Top 15 Python Packages with 100 Million+ Downloads in 2024

Created by Meng Li

Discover the top 15 Python packages with over 100 million downloads on PyPI, their uses, and why they’re essential for developers.

Today, I’ll share with you the most downloaded Python packages on PyPI over the past year. Let’s explore what these packages do, how they relate to each other, and why they are so popular.

1. Urllib3: 893 million downloads

Urllib3 is a Python HTTP client. It offers features that aren’t available in the standard library.

  • Thread safety
  • Connection pooling
  • SSL/TLS client verification
  • Multipart file uploads
  • Tools for request retries and handling HTTP redirects
  • Support for gzip and deflate encoding
  • HTTP and SOCKS proxy support

Despite its name, Urllib3 is not a successor to Python’s built-in urllib2.

If you prefer using Python’s core features (like when installation isn’t possible), you might want to look at urllib.request.

For end-users, I highly recommend the `requests` package (see item 6 in the list).

Urllib3 ranks first because nearly 1,200 other packages depend on it, many of which are also top downloads on this list.

2. Six: 732 million downloads

Six is a tool for Python 2 and Python 3 compatibility.

Its goal is to allow code to run on both Python 2 and 3.

It provides functions that hide the differences between the two versions.
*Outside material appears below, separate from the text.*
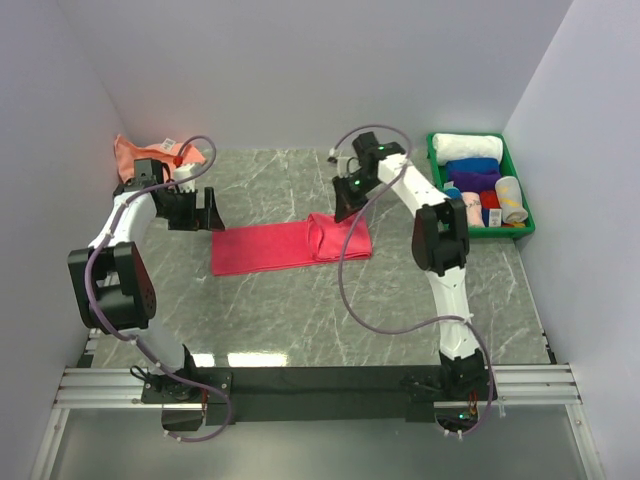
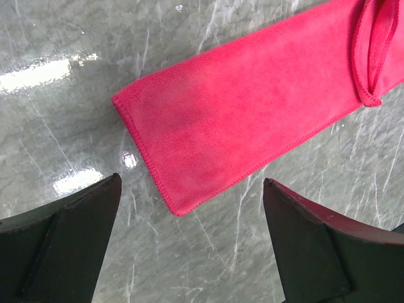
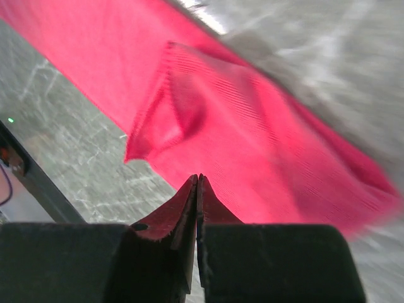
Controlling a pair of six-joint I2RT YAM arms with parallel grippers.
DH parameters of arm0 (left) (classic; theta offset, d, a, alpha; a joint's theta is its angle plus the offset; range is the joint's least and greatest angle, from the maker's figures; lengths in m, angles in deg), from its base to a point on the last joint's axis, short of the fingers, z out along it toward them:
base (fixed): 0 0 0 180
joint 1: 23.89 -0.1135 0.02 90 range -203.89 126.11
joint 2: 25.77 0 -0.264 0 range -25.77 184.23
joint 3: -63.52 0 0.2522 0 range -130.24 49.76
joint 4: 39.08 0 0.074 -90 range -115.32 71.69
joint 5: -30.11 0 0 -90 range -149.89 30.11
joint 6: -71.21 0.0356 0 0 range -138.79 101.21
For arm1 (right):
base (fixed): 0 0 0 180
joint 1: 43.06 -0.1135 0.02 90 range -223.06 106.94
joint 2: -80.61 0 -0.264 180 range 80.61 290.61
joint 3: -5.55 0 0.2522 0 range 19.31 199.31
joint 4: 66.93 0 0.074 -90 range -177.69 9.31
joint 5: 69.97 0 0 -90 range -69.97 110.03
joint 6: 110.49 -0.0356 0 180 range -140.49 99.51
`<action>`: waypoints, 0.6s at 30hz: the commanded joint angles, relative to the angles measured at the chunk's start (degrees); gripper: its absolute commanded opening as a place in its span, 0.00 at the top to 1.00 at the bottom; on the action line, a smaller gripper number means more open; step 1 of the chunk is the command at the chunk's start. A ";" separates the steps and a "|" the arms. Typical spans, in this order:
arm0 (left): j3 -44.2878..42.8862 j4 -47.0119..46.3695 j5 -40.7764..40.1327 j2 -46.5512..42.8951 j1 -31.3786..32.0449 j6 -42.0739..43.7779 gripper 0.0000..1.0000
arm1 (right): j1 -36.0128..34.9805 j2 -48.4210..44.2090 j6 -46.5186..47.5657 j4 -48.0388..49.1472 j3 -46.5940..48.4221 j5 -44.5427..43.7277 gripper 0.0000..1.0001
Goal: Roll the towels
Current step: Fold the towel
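Note:
A red towel [image 1: 285, 247] lies flat on the grey marble table, folded into a long strip. Its right end is folded over into a loose loop [image 1: 340, 238]. My left gripper [image 1: 212, 215] is open and empty, just off the strip's left end. In the left wrist view the towel [image 2: 252, 113] has its near corner between my open fingers [image 2: 191, 181]. My right gripper [image 1: 345, 208] hovers at the folded right end. In the right wrist view its jaws [image 3: 198, 178] are pressed together, with nothing visible between them, over the red cloth [image 3: 265, 145].
A green bin [image 1: 525, 205] at the back right holds several rolled towels, among them a white one [image 1: 467, 145] and a blue one [image 1: 472, 166]. An orange towel [image 1: 150, 152] lies crumpled at the back left by the wall. White walls close in three sides.

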State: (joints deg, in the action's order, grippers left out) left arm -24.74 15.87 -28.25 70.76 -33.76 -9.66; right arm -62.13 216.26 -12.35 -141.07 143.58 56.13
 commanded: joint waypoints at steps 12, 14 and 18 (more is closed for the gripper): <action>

A simple example is `six.print_()`.

In Python 3, you use `print()` with parentheses, while in Python 2, you use `print` without them.

So, using `six.print_()` lets your code work in both versions.

Key Points:

  • The name ‘six’ comes from 2 x 3 = 6.
  • Similar tools include `future`.
  • If you plan to move your code to Python 3 only (and drop Python 2), check out `2to3`.

While I understand why this package is popular, I hope people move away from Python 2 soon, especially since it’s been officially unsupported since January 1, 2020.

3. Botocore, Boto3, S3transfer, AWS CLI

These projects are grouped together:

  • Botocore: 660 million downloads (Rank 3)
  • S3transfer: 584 million downloads (Rank 7)
  • AWS CLI: 394 million downloads (Rank 17)
  • Boto3: 329 million downloads (Rank 22)

Botocore is the foundation of AWS’s low-level interface. It powers Boto3 (Rank 22), a library that lets you interact with AWS services like S3 and EC2.

Botocore also powers AWS CLI, the command-line interface for AWS.

S3transfer (Rank 7) is a Python library for managing S3 transfers. It’s still in development, and its homepage advises caution, suggesting that users lock versions because its API might change even in minor updates.

Boto3, AWS CLI, and many other projects rely on S3transfer.

The high ranks of these AWS-related libraries show how popular AWS services are.

4. Pip: 627 million downloads

Many of you probably know and love pip, the Python package installer.

Pip makes it easy to install packages from the Python Package Index and other repositories (like local mirrors or custom ones with private software).

Fun facts about pip:

  • Pip stands for “Pip Installs Packages.”
  • Pip is very simple to use. To install a package, just run `pip install <package_name>`. To uninstall, run `pip uninstall <package_name>`.
  • The biggest advantage of pip is its ability to install multiple packages at once, usually listed in a `requirements.txt` file. This file can also specify exact package versions. Most Python projects include this file.
  • Using pip with virtualenv (Rank 57) allows you to create isolated environments that won’t interfere with your system’s Python environment.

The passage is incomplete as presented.